1次データと2次データの違いとは?マーケティングリサーチの情報源

1次データと2次データ

だいぞう

1次データとは、

  • 調査目的に合った方法で自分たちで独自に集めた情報

のことです。

また2次データとは、

  • 公開されているデータや販売されているデータ

のことで官公庁や調査機関などが提供している既存情報のことです。

さらに、加工によって新たな意味づけをされたデータを3次データと呼ぶことがあります。

1次データと2次データの違い

1次データと2次データの違いをまとめると、下の表のようになります。

1次データ 2次データ
自分で集めた情報 他者が集めた情報
調査の自由度が高い 調査の自由度が低い
自分(自社)だけが使える 競合他社も使える
収集に労力が必要 対価を払えば手に入る
データ収集に時間がかかる データがすぐに手に入る
調査目的と一致する 調査目的に一致しない可能性
企業単体で収集できる範囲の情報 企業で収集不可能な範囲の情報

マーケティングリサーチ(調査)では、これらの1次データや2次データを利用して分析を行います。

1次データ:ライバルと差をつけるための情報

1次データとは、マーケティングリサーチ(調査)において調査員(リサーチャー)自らが集めた情報のことです。英語では「Primary Data(プライマリーデータ)」と呼び、競合他社との差を生み出す重要な情報です。

調査員はマーケティングリサーチの目的に合わせて、調査方法を選ぶことができます。

調査方法は、

  • 質問法:調査対象に質問することで情報を集める
  • 観察法:調査対象の行動や反応を観察することで情報を集める
  • 実験法:実験によって特定の因果関係を調べる
  • フォーカスグループ:調査対象を数人集めて討論させて情報を引き出す
  • 行動データ:調査対象の購買記録や行動に関する情報を集める

の5つが代表的な方法とされています。

多くの場合、情報をゼロから収集することになるので、そのための時間や労力を必要とします。その一方で、調査の自由度は非常に高くなります。調査の目的、内容、規模、期間などを自分たちで自由に決めることができるため、予算に合わせて有用な情報を集めることができます。

また既に自社で持っている情報を1次データとして活用することもできます。例えば顧客の購買記録であるPOSデータなどから、調査目的に合った情報だけ抜き出して分析を行うことで、

情報鮮度の高さと意思決定

この1次データは、マーケティング戦略において、競合他社との差が一番大きく出てしまう要因でもあります。

どんな競争も「情報を制したものが戦いを制する」と言われているように、より質の高い1次データを手に入れた企業ほど、マーケティング戦略のみならず経営戦略全体を優位に進めることができます。

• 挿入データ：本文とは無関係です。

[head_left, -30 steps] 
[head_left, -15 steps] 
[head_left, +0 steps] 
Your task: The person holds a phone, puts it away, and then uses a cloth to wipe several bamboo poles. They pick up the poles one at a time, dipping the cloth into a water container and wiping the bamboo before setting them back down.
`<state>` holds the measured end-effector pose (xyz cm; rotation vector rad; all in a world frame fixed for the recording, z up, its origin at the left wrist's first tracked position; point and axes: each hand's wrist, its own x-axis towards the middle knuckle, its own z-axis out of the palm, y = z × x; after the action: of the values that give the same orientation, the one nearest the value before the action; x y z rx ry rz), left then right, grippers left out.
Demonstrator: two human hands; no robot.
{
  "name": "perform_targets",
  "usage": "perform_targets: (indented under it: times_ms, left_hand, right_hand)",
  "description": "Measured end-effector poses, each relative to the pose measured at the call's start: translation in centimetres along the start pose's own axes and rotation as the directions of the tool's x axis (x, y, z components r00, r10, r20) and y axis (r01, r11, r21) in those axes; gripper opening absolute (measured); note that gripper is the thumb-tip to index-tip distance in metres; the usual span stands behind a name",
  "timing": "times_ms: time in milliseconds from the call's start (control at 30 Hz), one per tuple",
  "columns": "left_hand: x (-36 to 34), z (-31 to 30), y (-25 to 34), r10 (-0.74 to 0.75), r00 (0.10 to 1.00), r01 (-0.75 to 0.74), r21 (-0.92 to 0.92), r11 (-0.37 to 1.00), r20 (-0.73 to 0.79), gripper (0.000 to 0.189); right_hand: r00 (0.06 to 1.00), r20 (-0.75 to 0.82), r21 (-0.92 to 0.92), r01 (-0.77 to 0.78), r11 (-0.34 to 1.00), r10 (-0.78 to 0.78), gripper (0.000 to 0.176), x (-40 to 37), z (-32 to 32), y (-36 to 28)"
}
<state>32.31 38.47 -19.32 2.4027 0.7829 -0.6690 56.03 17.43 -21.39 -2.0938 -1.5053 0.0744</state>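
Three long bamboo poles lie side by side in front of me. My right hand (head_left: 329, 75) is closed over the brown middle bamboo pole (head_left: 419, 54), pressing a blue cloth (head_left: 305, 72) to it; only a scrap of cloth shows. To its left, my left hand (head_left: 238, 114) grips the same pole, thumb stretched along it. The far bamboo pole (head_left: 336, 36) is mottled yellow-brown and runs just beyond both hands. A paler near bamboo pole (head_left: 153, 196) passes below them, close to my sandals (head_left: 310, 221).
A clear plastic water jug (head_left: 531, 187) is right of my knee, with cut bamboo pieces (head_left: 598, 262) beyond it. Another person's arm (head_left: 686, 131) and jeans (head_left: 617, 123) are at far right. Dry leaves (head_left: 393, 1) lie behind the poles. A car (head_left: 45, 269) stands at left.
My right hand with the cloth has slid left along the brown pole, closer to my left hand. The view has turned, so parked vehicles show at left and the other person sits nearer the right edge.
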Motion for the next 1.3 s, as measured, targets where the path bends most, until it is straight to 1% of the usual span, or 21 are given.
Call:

1次データでは、顧客などの調査対象者から直接情報を収集するので、情報の鮮度が非常に高いと言えます。鮮度の高い情報は、ビジネスを取り巻く環境の変化が反映されており、経営者の素早い意思決定につながります。その結果、競合他社に対して先手を打つことが可能になります。

独自情報による戦略の差別化

また1次データは、通常は自社内だけでしか利用しません。そのため、競合が利用できない情報源として、マーケティング戦略の差別化につながります。

もし自社も競合他社も同じ情報しかもっていなければ、選択できる最善の行動が限られるので、マーケティングの戦略も似たようなものになってしまいます。

しかし各社が1次データを収集することによって、戦略の選択肢の幅が大きく広がります。

例えば、既存の顧客から最近の流行を聞き出すことができれば、その情報を新しい別の顧客層への提案や新製品の開発に役立てることができます。また既存製品の不満やクレームを集約すれば、顧客満足度の向上や、既存製品の価値向上を期待することができます。

このように競合他社が持っていない独自の1次データを多く保有すれば保有するほど、競合他社との競争を有利に運ぶことができます。

1次データを販売する企業

世の中には、自社で収集した1次データを販売する企業や、そのデータをサービスに組み込む企業もあります。

例えばCCC(カルチュア・コンビニエンス・クラブ株式会社)の子会社であるCCCマーケティング株式会社は、Tポイント事業で収集した1次データなどを利用して、クライアント企業のマーケティングリサーチのサポートを行っています。


参考
CCC MarketingCCCマーケティング株式会社

CCCマーケティングは、Tポイントカードの利用者から購買情報を受け取る対価として、Tポイントの付与を行います。そのTポイントの原資となるのは、CCCマーケティングにコンサルティングを依頼するクライアント企業からの売上です。

CCCマーケティングは、Tポイント事業から得た1次データと、独自のマーケティングリサーチから得た他の1次データを組み合わせることで、非常に価値の高い情報提供を行っています。